Two days after giving birth, Sek Khorn brought her baby to Angkor Hospital for Children (AHC) on a Tuesday evening in September 2012. She didn’t have an appointment, nor did she approach a doctor – instead striking up a conversation with a woman whose child was in the intensive care unit. Eventually, Khorn asked the woman to hold her infant so that she could go to the restroom. The woman took the baby in her arms, and Khorn hurried out, leaving the hospital for good.

Khorn’s child had been born with Down syndrome and with a cleft palate, the likely reasons behind the abandonment, said Sorn Sokchea, a senior technical officer with the hospital’s social work unit.

 

“She didn’t ask us for help . . . She planned to drop responsibility of taking care of the child,” he said.

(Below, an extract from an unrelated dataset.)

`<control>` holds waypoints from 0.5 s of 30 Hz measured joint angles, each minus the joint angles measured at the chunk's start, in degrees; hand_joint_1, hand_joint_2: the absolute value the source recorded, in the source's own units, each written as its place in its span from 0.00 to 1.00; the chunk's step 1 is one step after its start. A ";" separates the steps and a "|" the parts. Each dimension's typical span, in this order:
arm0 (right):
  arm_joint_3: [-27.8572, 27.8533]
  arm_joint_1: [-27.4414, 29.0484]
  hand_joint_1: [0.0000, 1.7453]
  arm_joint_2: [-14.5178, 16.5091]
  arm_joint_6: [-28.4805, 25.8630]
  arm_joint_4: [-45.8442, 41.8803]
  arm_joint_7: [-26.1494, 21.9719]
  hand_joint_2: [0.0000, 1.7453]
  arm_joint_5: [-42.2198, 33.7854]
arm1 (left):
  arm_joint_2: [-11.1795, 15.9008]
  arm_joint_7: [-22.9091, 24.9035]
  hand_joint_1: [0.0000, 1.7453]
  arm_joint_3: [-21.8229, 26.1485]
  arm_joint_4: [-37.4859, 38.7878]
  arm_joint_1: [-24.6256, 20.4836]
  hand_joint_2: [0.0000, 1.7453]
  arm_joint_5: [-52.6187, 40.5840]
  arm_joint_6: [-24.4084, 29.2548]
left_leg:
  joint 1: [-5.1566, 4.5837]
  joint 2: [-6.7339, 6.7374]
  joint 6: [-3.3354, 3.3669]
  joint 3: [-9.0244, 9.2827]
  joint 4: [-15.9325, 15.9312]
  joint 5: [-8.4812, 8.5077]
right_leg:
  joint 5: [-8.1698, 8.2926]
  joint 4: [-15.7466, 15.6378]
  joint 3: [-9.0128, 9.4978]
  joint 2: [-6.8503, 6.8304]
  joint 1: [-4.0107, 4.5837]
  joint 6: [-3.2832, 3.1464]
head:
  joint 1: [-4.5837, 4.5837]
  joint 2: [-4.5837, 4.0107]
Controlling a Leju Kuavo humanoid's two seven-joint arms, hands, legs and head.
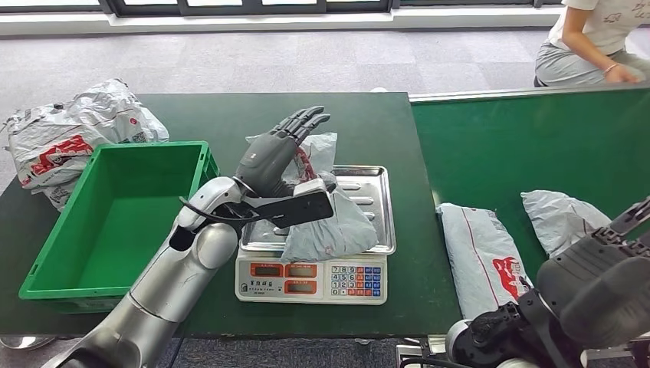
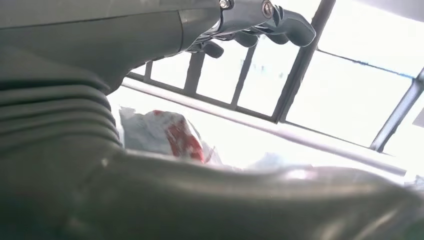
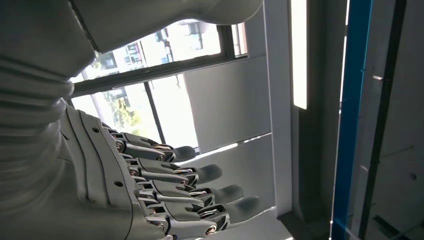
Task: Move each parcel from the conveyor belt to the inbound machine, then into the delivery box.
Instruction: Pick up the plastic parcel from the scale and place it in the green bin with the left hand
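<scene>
Starting at the left, a heap of grey parcels [image 1: 73, 138] is lying on the table beside the green delivery box [image 1: 115, 218], whose visible inside is bare, so no parcel seems delivered into it yet. Next, the left hand [image 1: 280, 149] is hovering over the parcel on the scale [image 1: 329, 226], fingers stretched apart and gripping nothing; that parcel is sitting on the inbound machine [image 1: 314, 280], halfway along. Further right, two parcels [image 1: 479, 253] are waiting on the conveyor belt [image 1: 529, 146]. The right hand [image 3: 165, 190] is hanging spread, holding nothing.
</scene>
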 joint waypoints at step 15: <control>0.51 -1.59 0.00 -0.10 1.16 1.32 2.61 1.00 -0.14 | -5.30 -0.75 0.00 -10.29 18.05 -9.41 1.00 1.44 -3.03 | 0.00 -0.01 0.00 -0.05 -0.01 0.00 | 0.01 0.00 -0.03 0.00 0.00 -0.01 | 0.01 0.00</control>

Such abandonment of children remains a relatively common phenomenon in Cambodia – so much so that AHC has its own branch of its social work unit devoted to addressing cases of children left at the hospital, the only facility to do so in the country despite evidence of a widespread problem.

 

Following the abandonment, staff in the hospital’s 13-member social work department, of which two members focus solely on child abandonment cases, contacted 192 health centres in four provinces – Siem Reap, Banteay Meanchey, Oddar Meanchey and Battambang – in an effort to trace down the mother via the health centre where she gave birth to the child.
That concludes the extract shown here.